Como los bises, Legacy es un premio a la constancia para los espectadores más glotones. Le podrán cambiar el título, la canción de los créditos y algunos personajes, pero es una temporada más que retoma la historia donde se quedó, lo cual obliga a cambiar varias cosas importantes. La principal es que ha dejado de ser una serie de policías, ya que Harry Bosch es un detective privado. La comisaría de Hollywood, escenario troncal, se transforma en un decorado secundario que aloja la trama de Maddie Bosch, policía becaria. Desaparece esa parte procedimental, la que más me atraía de la serie, y se añoran mucho sus personajes: la jefa Billets, el ambicioso y perturbador jefazo Irving y el leal y atormentado Edgar. Sigue, por suerte, la pareja cómica de Johnson y Moore, los dos polis viejos que, ahora jubilados, echan una mano a Bosch en sus misiones.
Al perder el azul policial (o el blanco y negro, como los coches patrulla de Los Ángeles), el tono se repliega hacia un registro negro clásico. En una de las tramas principales, un millonario moribundo contrata a Bosch para que encuentre a una novia de hace setenta años, por si tiene un hijo perdido al que nombrar heredero. El viejo vive en una mansión de estilo español que parece sacada de El sueño eterno de Raymond Chandler, y los personajes rezuman el desencanto de las películas clásicas de la década de 1940.
A partir de ahí, los guiones se empeñan en recoger todos los clichés del género, añadiéndole unas gotas de cine de espías y un chorro de pelis de acción, con una asesina implacable copiada de Lara Croft. Solo el cuerpo de Titus Welliver, cada vez más correoso y con ecos lejanos del Bruce Willis más socarrón, consigue amalgamar lo que, sin él, sería un pastiche sin pies ni cabeza, con tramas que no se conectan entre sí y no llegan a expresarse con nitidez, en parte porque los personajes nuevos no tienen el atractivo de los viejos. Quizá funcione por la inercia de las temporadas pasadas, o porque el universo de Bosch —esa ciudad de Los Ángeles, con luz dura y cenital, llena de aristas y verjas oxidadas— es autónomo y está tan bien dibujado que lo aguanta todo. O tal vez se deba a la generosidad de un espectador fiel que, a estas alturas, vería la serie aunque esta consistiera en un plano fijo de Harry Bosch escuchando discos de John Coltrane mientras come patatas fritas.
Una relación matrimonial
No hay que descartar la costumbre como un criterio para valorar una serie. Quizá no suene muy riguroso, pero es una cuestión importante. Las series plantean a su público una relación larga, casi matrimonial, y llega un punto en que los cónyuges, si no se han divorciado, se lo perdonan todo. Eso no nos impide ver los defectos, y hay que reconocer que a Bosch no le ha sentado bien colgar el uniforme. Su personaje era mucho más redondo cuando estaba a sueldo de la ciudad de Los Ángeles y sus dilemas aludían a la búsqueda de la justicia y los límites de la ley, y no tanto a la venganza, como sucede ahora. Desde que se dio de alta como autónomo, anda un poco perdido, y sospechamos que va a tener más problemas con la declaración trimestral del IVA que con los múltiples delitos que comete para resolver sus casos.

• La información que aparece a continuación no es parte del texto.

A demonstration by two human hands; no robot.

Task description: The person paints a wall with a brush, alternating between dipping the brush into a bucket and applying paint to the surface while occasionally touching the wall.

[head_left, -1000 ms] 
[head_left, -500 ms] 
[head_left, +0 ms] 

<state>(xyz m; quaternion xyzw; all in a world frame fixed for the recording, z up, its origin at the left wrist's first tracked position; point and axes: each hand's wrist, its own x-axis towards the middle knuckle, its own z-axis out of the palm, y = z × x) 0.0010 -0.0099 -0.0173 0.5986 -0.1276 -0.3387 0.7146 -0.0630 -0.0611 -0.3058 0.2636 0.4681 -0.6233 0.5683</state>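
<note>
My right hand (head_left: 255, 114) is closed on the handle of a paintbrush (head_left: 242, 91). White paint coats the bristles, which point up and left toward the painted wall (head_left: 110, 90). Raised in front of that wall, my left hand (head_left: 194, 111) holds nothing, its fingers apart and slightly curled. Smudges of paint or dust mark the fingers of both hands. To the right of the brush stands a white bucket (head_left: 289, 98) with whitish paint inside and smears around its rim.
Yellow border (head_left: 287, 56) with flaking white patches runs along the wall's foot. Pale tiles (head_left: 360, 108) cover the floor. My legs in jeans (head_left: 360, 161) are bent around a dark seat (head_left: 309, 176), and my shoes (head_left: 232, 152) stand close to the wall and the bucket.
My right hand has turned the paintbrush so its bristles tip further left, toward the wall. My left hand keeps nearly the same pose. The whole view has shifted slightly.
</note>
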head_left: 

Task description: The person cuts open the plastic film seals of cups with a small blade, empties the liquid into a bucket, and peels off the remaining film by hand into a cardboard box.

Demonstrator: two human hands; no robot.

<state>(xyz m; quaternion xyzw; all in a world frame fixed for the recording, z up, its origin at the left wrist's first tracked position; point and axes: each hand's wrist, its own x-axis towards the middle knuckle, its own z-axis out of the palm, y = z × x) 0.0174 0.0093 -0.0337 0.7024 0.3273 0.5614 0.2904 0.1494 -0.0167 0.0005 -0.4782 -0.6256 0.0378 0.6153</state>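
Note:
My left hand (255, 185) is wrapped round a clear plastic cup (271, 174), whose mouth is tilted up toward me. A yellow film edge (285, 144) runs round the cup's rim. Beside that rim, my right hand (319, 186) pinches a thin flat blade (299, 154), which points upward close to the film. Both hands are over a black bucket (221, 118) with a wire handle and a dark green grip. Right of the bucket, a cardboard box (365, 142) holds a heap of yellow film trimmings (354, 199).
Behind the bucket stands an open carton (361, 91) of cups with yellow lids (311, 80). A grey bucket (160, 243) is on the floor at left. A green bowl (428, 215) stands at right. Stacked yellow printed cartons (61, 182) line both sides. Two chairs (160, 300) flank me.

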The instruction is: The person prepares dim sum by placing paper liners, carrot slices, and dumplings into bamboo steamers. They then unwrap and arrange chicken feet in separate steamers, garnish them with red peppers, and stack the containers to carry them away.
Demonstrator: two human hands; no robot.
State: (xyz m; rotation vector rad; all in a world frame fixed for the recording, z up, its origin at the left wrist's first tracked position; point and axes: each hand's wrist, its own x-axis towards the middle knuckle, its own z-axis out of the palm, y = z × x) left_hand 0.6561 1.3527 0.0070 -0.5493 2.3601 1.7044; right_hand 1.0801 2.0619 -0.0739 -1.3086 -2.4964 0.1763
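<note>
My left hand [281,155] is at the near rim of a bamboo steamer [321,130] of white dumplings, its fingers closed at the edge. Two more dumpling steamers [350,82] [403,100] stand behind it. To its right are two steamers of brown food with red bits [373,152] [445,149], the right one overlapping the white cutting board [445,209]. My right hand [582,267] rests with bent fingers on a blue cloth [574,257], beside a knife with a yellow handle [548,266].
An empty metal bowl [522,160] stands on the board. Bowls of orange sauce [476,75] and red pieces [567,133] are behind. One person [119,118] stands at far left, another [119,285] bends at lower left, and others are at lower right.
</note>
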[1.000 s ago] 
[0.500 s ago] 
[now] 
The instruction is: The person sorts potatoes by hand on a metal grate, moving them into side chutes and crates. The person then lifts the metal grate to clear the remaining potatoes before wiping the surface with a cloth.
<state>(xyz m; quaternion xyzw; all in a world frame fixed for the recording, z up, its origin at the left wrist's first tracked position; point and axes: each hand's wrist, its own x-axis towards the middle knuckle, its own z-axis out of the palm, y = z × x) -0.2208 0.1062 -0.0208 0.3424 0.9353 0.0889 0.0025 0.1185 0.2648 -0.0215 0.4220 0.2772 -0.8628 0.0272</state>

En ese sentido, la metáfora de la casa es uno de los hilos que quedan sueltos. La serie empieza con un terremoto que casi arrastra la casa colgante de Bosch acantilado abajo y le obliga a mudarse al sofá de la oficina. Las grietas de la casa, alegoría de las grietas morales que le han salido al protagonista, es un símbolo feliz y poderoso que, como tantas otras cosas, se pierde en el pastiche de mafias rusas, violencias policiales, venganzas de abogadas y tecnología espía de vanguardia.
Pero nada de esto importa, porque la sola irrupción de Welliver, con su laconismo achulapado, reconforta al espectador convicto, que siempre agradece un bis de su grupo, aunque el cantante desafine y no toquen sus canciones favoritas. Éramos más felices en la comisaría de Hollywood, pero después de tantos episodios, no vamos a abandonar al personaje ahora que nos necesita para pagar la cuota de autónomos.